The concept of sustainable development has established that the ecological damages made by man can be reverted only if man acts in consonance with natural systems. Though the domestic market for organic tea is currently insignificant, but as with other things, this global trend would also soon catch up at the local level too. The emergence of the small tea growers is an encouraging development as it is easier to maintain a small organic plantation as compared to a large acreages, and this would help in making the conventional tea go “green” that is be freed of chemical toxicity.
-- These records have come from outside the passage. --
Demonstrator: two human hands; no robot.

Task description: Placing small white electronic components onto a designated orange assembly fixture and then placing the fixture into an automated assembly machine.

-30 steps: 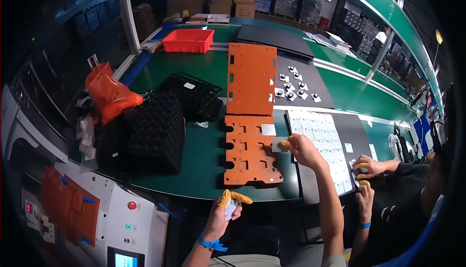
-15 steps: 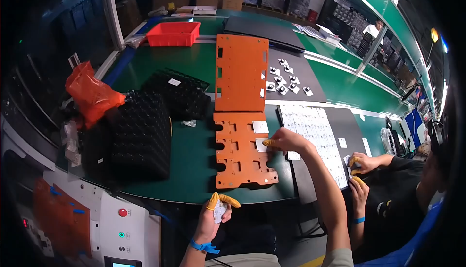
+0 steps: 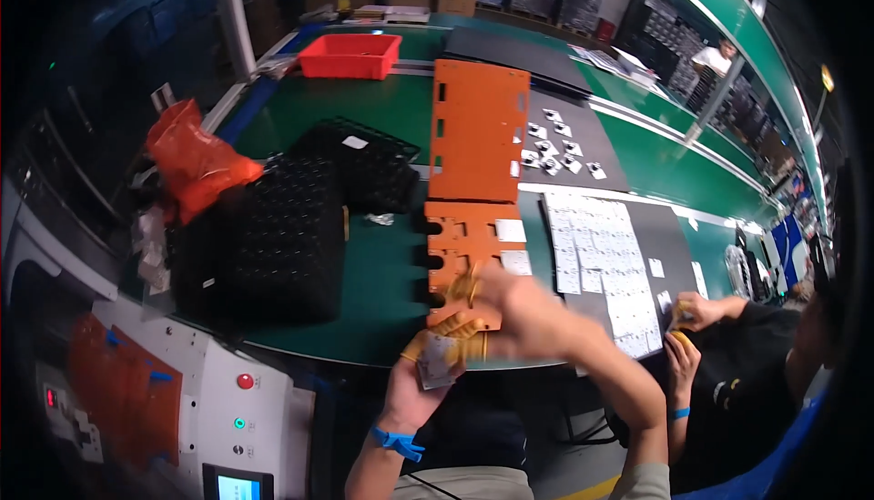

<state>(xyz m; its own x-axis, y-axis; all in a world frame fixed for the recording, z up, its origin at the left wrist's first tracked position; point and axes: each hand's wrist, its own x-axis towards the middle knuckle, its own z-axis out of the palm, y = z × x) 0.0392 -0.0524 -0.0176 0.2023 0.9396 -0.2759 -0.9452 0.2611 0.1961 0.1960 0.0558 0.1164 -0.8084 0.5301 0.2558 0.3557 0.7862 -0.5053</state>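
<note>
In my left hand (image 3: 414, 386), fingers closed, are small white boards (image 3: 437, 365); yellow covers sit on its fingertips. Smeared by motion, my right hand (image 3: 528, 313) is just above and right of it, over the near end of the orange fixture (image 3: 462, 238). Whether that hand carries anything cannot be made out. Two white boards, a far one (image 3: 510, 231) and a nearer one (image 3: 515, 262), lie on the fixture's right side. Its flat orange lid (image 3: 478, 136) is folded back away from me. My right hand hides part of the fixture's near end.
White board sheets (image 3: 592, 245) lie right of the fixture, with several black-topped pieces (image 3: 551, 150) beyond. Black trays (image 3: 273, 236) and an orange bag (image 3: 196, 163) stand left, a red bin (image 3: 350, 56) behind. A co-worker's hands (image 3: 696, 311) work at right. A control panel (image 3: 237, 400) is lower left.
My right hand has left the second white board on the fixture and come back toward my left hand. The view has shifted, so the scene sits farther right.
</note>
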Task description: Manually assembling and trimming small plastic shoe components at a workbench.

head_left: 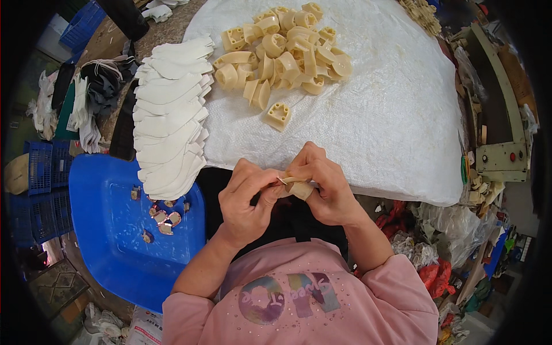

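My left hand point(246, 198) and my right hand point(322, 187) meet in front of my chest, both closed on one small beige shoe heel block point(300, 189) with a thin pale strip at its top. The fingertips of both hands pinch that strip. A pile of beige heel blocks point(282, 49) lies on the white sack cloth point(391, 115) ahead, with a single heel block point(278, 115) lying apart, nearest my hands. A fanned stack of white cut pieces point(169, 115) lies along the cloth's left edge.
A blue plastic tub point(109, 230) at lower left holds several small wrapped heel pieces point(164, 218). Blue crates point(43, 172) and dark clutter stand further left. A grey machine with buttons point(500, 155) sits at right, with bags and scraps point(437, 247) below it.
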A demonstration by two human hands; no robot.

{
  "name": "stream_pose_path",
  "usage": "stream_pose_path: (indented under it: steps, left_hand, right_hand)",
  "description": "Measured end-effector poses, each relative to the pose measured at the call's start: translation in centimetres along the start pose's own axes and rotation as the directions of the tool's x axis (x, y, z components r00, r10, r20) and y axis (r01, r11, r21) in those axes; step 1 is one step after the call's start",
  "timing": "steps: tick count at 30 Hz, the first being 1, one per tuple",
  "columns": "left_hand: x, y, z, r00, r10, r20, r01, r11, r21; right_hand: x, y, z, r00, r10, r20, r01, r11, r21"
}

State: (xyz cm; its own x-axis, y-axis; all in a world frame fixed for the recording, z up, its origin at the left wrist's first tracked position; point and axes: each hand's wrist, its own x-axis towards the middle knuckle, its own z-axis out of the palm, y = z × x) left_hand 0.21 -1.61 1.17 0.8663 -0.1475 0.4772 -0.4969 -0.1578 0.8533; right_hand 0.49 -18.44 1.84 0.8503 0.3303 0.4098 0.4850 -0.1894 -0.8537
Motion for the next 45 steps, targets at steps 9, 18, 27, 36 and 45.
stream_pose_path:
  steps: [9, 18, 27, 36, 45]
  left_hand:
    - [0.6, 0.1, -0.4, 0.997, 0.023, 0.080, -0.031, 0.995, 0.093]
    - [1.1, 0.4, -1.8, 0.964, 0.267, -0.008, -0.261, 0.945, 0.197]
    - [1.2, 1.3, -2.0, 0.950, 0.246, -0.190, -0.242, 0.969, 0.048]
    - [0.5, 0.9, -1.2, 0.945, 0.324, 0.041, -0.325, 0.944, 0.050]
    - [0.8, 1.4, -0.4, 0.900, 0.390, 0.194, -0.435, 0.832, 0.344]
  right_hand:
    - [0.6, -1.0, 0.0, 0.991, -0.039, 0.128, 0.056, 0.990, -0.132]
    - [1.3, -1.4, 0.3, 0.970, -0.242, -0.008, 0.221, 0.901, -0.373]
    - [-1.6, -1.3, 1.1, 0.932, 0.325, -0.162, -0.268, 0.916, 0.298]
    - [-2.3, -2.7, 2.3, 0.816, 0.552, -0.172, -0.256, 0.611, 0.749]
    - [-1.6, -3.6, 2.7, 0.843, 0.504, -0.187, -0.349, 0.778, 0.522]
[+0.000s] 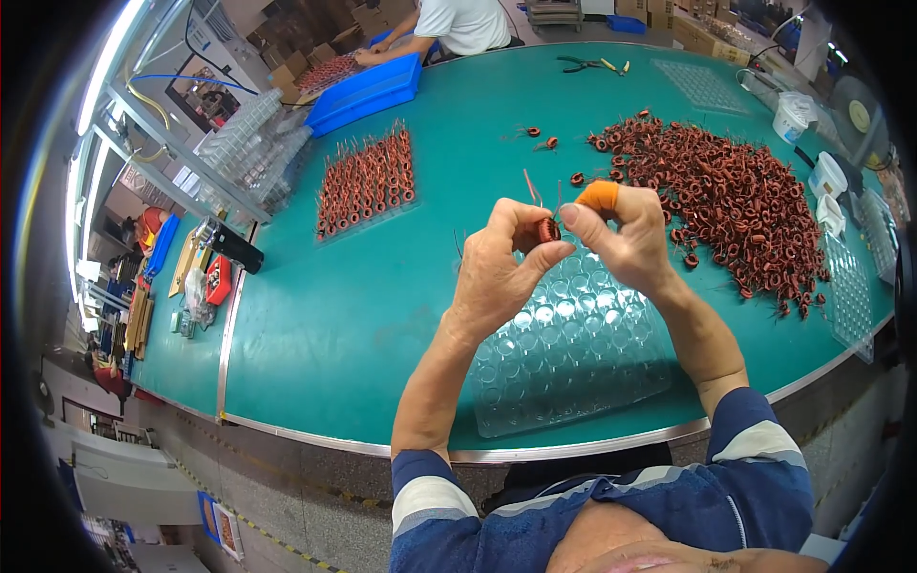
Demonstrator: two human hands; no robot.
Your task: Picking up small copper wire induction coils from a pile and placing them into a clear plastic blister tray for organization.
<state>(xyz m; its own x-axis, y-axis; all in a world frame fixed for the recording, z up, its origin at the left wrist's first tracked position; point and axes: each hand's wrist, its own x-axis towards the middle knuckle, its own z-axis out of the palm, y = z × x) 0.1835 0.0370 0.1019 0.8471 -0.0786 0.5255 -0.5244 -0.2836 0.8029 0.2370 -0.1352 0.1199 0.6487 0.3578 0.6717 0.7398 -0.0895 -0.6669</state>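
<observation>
My left hand (501, 267) pinches small reddish copper-wound ring coil (547, 230) between thumb and forefinger, wire leads rising
My right hand (626, 239), orange finger sleeve (599, 196) on, just beside coil; cannot tell whether it grips lead
Coil held up near far edge of clear plastic round-pocketed tray (573, 358) on green tabletop (325, 329)
Heap of loose copper-red coils (735, 205) to my right

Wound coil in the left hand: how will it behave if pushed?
The coil is probably heavy for its size, given its copper-coloured wire winding. Its leads look thin, so likely bend easily. They stick out, so it would probably catch rather than roll freely.
</observation>
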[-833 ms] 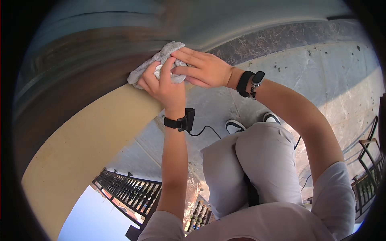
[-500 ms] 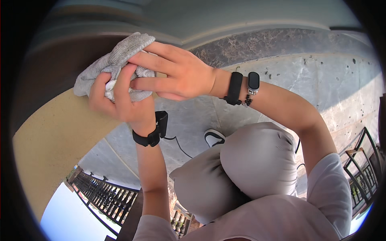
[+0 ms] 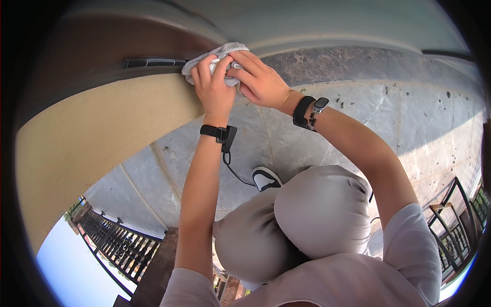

The hiccup and glitches of marketing is a strong deterrent but could be tackled with help from tea boards and Government. The antioxidants in tea make it a very popular beverage in the West, and we too, live by tea. And it is only fair that the ecology which has borne the brunt of our greed as we drained it with chemicals to harvest bountiful yields, be dealt with compassion so that further damage is arrested. Improving and retaining the exclusive flavour of Assam tea coupled with better productivity, quality controls and constant tuning of production to the demands of the market could reinstate Assam tea as a major player in the world market.